Beasties from the Bestiary

  Purely coincidentally, the last two script samples and paleography exercises for which I have updated the graphics in Medieval Writing (courtesy once again of the British Library's generous usage policies for their digital facsimiles) have been extracts from that wondrous medieval text known as the bestiary. The first (Royal 12 C xix) concerns the partridge, a bird which is painted with a very bad character. This is a nice example of protogothic/early Gothic, however you want to designate it. Because I now have access to the whole manuscript rather than just a small segment of the page, the displayed text and transcription has been extended. The full translation is still pending. I may have to give a bit of a rough guide rather than a translation, as the peculiarities of the bestiary text defeated even the family medievalist.



  The second (Harley 3244) concerns the elephant, a creature considered to be of much more moral character than the perfidious partridge. The script is a very small Gothic textura. The images of elephants, usually depicted with a castle full of soldiers on their back, are often grossly anatomically inaccurate, but this one is a pretty good representation of an elephant. It looks very like a depiction of the town band of Cremona as drawn by Matthew Paris, so perhaps, like Matthew Paris, the artist had actually seen as elephant or perhaps he took elephant drawing lessons from Matthew Paris. Suffice to say that everybody on board the elephant appears to be having a jolly old time and this has to be the best medieval party elephant ever.

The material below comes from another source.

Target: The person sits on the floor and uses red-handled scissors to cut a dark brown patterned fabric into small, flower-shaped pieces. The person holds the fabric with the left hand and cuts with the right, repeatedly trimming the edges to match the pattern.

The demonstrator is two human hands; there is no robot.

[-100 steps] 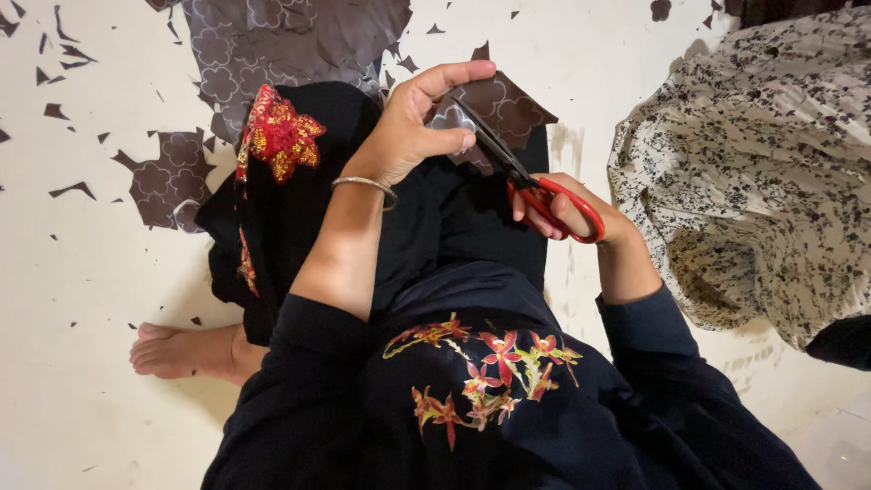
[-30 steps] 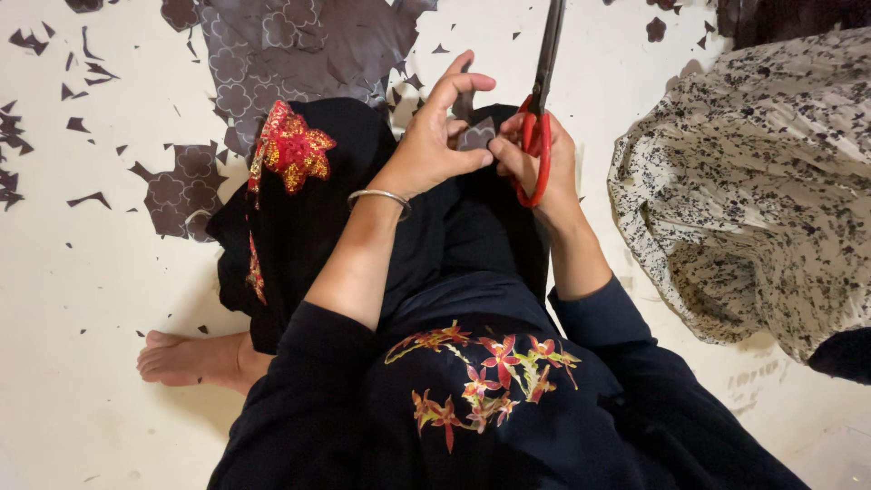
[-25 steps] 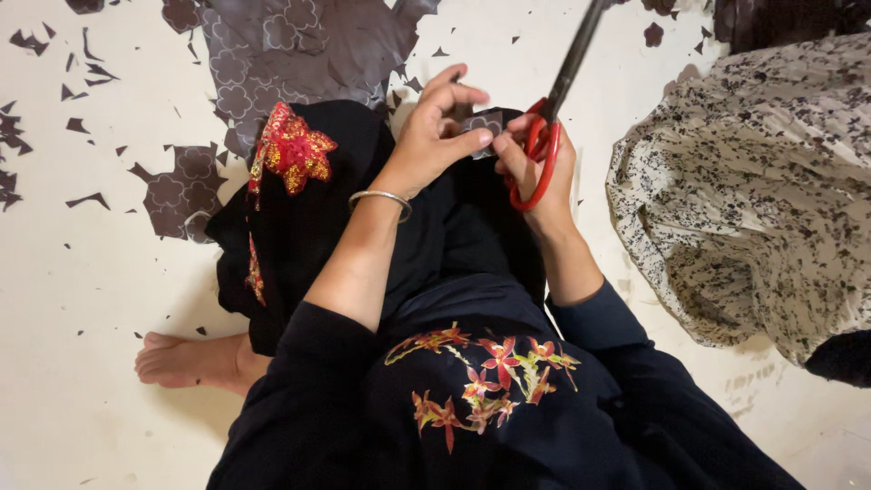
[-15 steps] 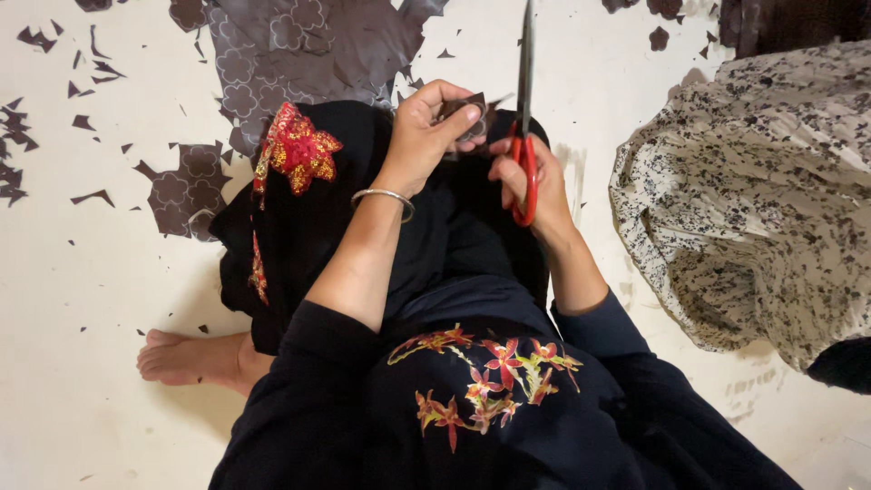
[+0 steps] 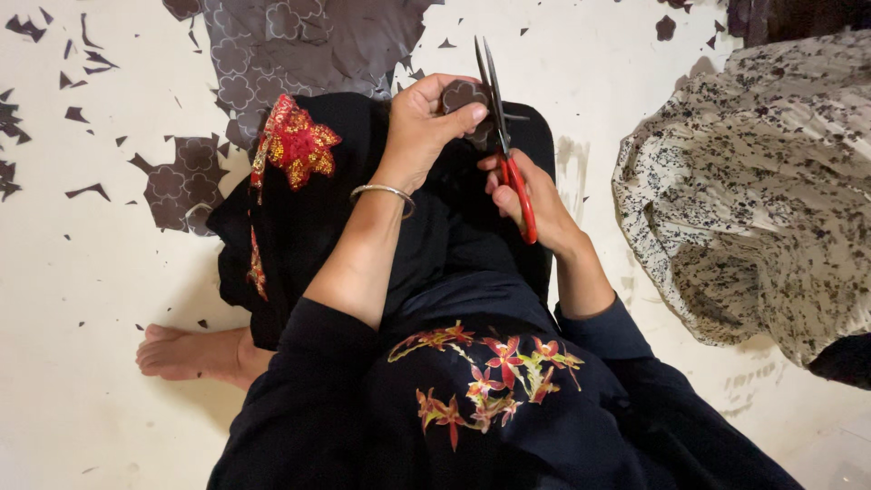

  I adore bestiaries. The text is crazy and the images are delightful. In many ways the bestiary is the absolute prototype of a medieval text, if you exclude the liturgical texts which supposedly were reproduced accurately and consistently. The work comes in multitudinous variations, based on a core text, Physiologus, whoever or whatever he or that may have been. The text is confused, corrupted, with startling links to very ancient depictions of animals or mythical creatures in the ancient world. It has also been added to from various sources, including local familiar animals so that hedgehogs (dutifully carrying grapes on their spines) could share a page with gryphons or cockatrices.
  As far as natural history goes, the descriptions are bizarrely inaccurate, and they are overlaid with moral lessons. While the pictorial character of each creature may be reasonably consistent, and the general character of each animal follows a pattern, the precise text varies from manuscript to manuscript. There is no definitive text. This means you can't just google a transcript or translation of a section, like you can the Vulgate Bible. This is true of so much literature from the manuscript era. However, picking the text to pieces to try to find some authentic core in a reductionist mode is fruitless. Each example is an authentic witness to something somewhere. If a few creatures from Gerald of Wales appear occasionally, as they do, this is not an intrusion but a legitimate form of the text which meant something in a particular place and time.
  So enjoy the paleography lessons, then waste many happy hours poking through all the other amazing creatures of the bestiary. There are worse ways to spend a wet afternoon.


    I leave you to contemplate the battle between the crocodile and the hydrus (also Royal 12 C XIX), in which the crocodile swallows the hydrus but loses the bout because the hydrus gnaws his way out through his guts. The bestiary can be a bit savage at times.



1 comment:

Josef Zlatoděj Prof. said...

Hi Dianne.

Manuscript Bestiary Oxford,Bodlein Library, Ashmole 1511. Bestiary = Manuscript Lucemburg, Karel IV, Eliška ( Elis) Přemyslovna, etc. + War, Luxemburg Karel IV. - Habsburg Rudolf .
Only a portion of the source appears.